Tak hanya namanya yang unik. Cara memasak satai klatak juga tak biasa.

oleh Switzy Sabandar diperbarui 01 Nov 2016, 09:05 WIB
Diterbitkan 01 Nov 2016, 09:05 WIB
Asal Mula Penciptaan Sate Klatak
Tak hanya namanya yang unik, cara pemasakan sate klatak juga tak biasa. (Liputan6.com/Switzy Sabandar)

Liputan6.com, Yogyakarta - "Klatak...klatak," suara percikan bara api berpadu dengan daging kambing ditusuk jeruji yang hanya dibumbui garam membahana. Semakin kencang laki-laki itu mengipasi tungku pembakaran, kian keraslah suara klatak yang ditimbulkan.

Bumbu sederhana itulah yang kemudian memunculkan nama baru menu satai yang menjadi salah satu ikon kuliner di Yogyakarta.

Asal mula nama klatak melekat di benak Siti Khalimah. Mertuanya, Pak Jupaini, merupakan pelopor warung satai klatak di Bantul. Ketika itu, Pak Jupaini yang semula bekerja sebagai kusir andong memutuskan beralih mata pencaharian menjadi penjual satai kambing.

"Bapak hanya pakai bumbu garam saja yang dilumuri di daging kambing sebelum dibakar. Garam terbakar itulah yang menghasilkan suara klatak-klatak," ujar perempuan yang saat ini mengelola warung satai Pak Jupaini bersama dengan suaminya di acara silaturahmi nasional peternak kambing di Pasar Gabusan Bantul, Minggu siang, 30 Oktober 2016.

Sementara, kekayaan bumbu dituangkan dalam kuah kare yang mirip dengan kuah gulai sebagai pelengkap hidangan klatak.

Sang mertua, kata dia, ingin menjual satai kambing dengan kemasan yang tidak biasa. Akhirnya, jeruji sepeda pun digunakan sebagai pengganti tusuk bambu.

Dari segi pembakaran, jeruji menghasilkan kematangan daging yang lebih merata. Berbeda dengan pembakaran konvensional, tusuk bambu cenderung mudah patah padahal daging belum terbakar sempurna.

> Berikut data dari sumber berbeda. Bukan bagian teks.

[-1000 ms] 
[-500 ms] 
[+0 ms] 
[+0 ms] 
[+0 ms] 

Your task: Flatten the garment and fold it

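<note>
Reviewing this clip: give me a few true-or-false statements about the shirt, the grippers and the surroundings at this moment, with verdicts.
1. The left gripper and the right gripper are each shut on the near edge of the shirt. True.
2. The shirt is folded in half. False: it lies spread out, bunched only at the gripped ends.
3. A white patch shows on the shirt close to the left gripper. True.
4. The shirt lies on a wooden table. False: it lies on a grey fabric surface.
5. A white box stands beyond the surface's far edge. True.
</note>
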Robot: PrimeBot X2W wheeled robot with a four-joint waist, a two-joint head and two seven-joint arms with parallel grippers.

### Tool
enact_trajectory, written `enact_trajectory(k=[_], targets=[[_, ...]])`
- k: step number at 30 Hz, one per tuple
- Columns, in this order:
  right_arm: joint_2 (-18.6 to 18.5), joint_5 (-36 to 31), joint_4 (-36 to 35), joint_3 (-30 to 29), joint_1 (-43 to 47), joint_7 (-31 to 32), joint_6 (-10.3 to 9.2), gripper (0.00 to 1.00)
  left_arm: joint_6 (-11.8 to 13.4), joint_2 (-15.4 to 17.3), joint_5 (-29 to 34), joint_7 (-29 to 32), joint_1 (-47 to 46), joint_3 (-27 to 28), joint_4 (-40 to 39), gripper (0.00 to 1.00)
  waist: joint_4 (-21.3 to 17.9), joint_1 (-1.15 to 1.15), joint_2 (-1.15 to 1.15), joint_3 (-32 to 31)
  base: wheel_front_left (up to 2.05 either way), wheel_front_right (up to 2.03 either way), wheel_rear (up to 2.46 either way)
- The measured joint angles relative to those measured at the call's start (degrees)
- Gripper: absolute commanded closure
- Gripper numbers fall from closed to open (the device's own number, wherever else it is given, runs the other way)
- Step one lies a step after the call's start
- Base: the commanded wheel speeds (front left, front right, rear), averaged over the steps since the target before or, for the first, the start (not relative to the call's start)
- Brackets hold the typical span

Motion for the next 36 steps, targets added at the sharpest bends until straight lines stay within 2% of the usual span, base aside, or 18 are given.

Siti mengungkapkan, hampir seluruh penjual satai klatak di sepanjang Jalan Imogiri merupakan keturunan Pak Jupaini. Tiga dari sembilan anak Pak Jupaini memiliki warung satai klatak, yakni Warung Sate Kambing Maadi, Hawing, dan Kabul. Sementara Kabul adalah suami Jupaini yang meneruskan usaha sang mertua.

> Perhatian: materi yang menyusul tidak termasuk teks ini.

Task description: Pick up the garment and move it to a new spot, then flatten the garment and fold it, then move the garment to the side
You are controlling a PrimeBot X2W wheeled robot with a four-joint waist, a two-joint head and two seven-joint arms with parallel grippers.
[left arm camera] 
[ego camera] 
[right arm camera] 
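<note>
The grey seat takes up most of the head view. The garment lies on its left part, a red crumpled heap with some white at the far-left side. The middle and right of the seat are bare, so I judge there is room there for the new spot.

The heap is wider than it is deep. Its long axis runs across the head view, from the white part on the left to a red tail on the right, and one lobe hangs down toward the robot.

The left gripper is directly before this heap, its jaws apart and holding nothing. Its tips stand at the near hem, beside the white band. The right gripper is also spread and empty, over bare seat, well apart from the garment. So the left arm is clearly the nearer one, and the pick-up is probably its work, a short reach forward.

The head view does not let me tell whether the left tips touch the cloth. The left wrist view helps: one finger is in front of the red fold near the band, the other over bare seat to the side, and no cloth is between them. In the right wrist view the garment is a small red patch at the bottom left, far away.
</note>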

Dua orang cucu Pak Jupaini yang merupakan kakak beradik, yakni Pak Nyong dan Pak Pong, juga mendirikan warung satai klatak. Warung satai Pak Pong yang berlokasi di Jalan Imogiri Timur terbilang tersohor dibandingkan dengan warung satai milik saudara-saudaranya. Pasalnya, wisatawan domestik dari kota besar menjadikan warung satai itu sebagai pedoman untuk mencicipi kuliner klatak.

Siti bercerita, bersama dengan Kabul, dia memiliki peternakan kambing sendiri yang dikhususkan untuk mendukung usaha warung satai klataknya. Dia juga mempunyai dua orang pekerja yang bertugas sebagai tukang jagal. Dalam sehari, warung satainya membutuhkan lima sampai enam ekor kambing.

"Kalau hari libur bisa potong 10 ekor kambing," ucap Siti.